Once out of an abusive relationship, people often ask, “why did I stay so long?” It’s important to note that the honeymoon phase, among many other reasons, is what keeps people in the cycle of abuse, because it gives a partner a glimpse of what life could look like if things were “good” or their now abusive partner was loving to them. It’s also crucial to remember that the perpetrator was once the love of your life. Even if they weren’t, they were someone you cared for deeply. It was the relationship you wanted – until it wasn’t.

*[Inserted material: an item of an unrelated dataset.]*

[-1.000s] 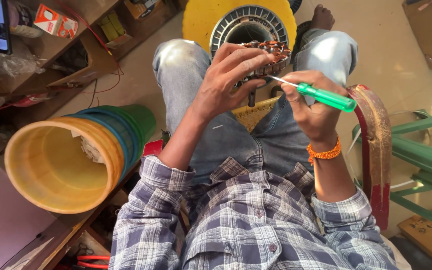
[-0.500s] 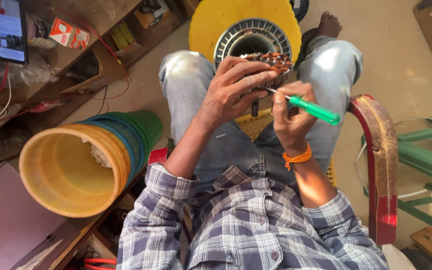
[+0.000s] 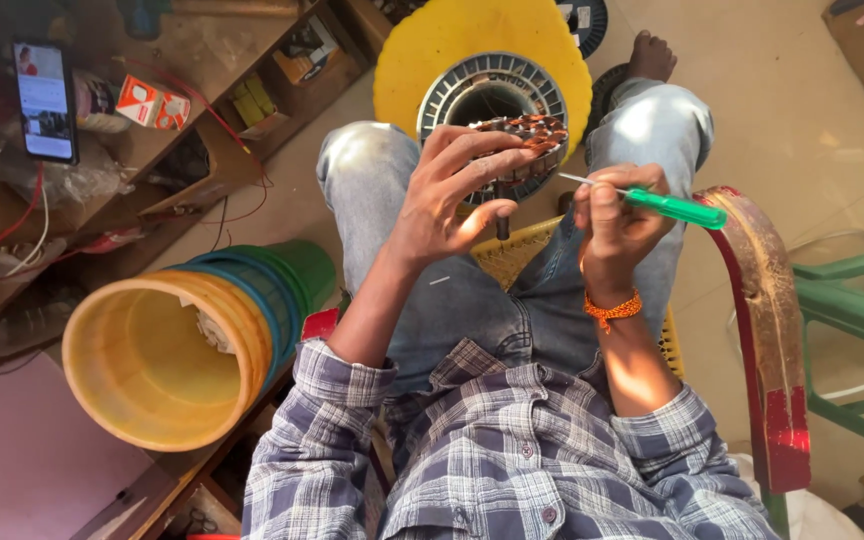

In other cases, the risk of leaving is great, and extra support is needed to ensure safety for both the survivor, family members and anyone in close contact with the survivor. Financial constraints and economic instability are still primary factors that prevent victims of IPV from being able to leave relationships that are abusive.
If you are looking for ways to help, consider donating to shelters, and other organizations that support the ending of IPV. If someone confides in you that they are feeling unsafe or are being abused, believe them. Support can look like checking in on a friend, helping them navigate systems to get the support they need, and reassuring them that you’re there with them. Speak up – you have a voice. IPV is not going to disappear into the shadows or suddenly stop becoming an issue. It’s woven into the very fiber of our society, but we can be the change we want to see.
If you are in a relationship where IPV is present, know that you’re not alone. Tell a friend or family member, call a crisis line, connect with a therapist that is trauma-informed and has experience working with IPV. Develop a safety plan with them, and remember that safety is primary.
It’s not too late to reach out and to get help or help someone in an abusive relationship. Let’s break the silence.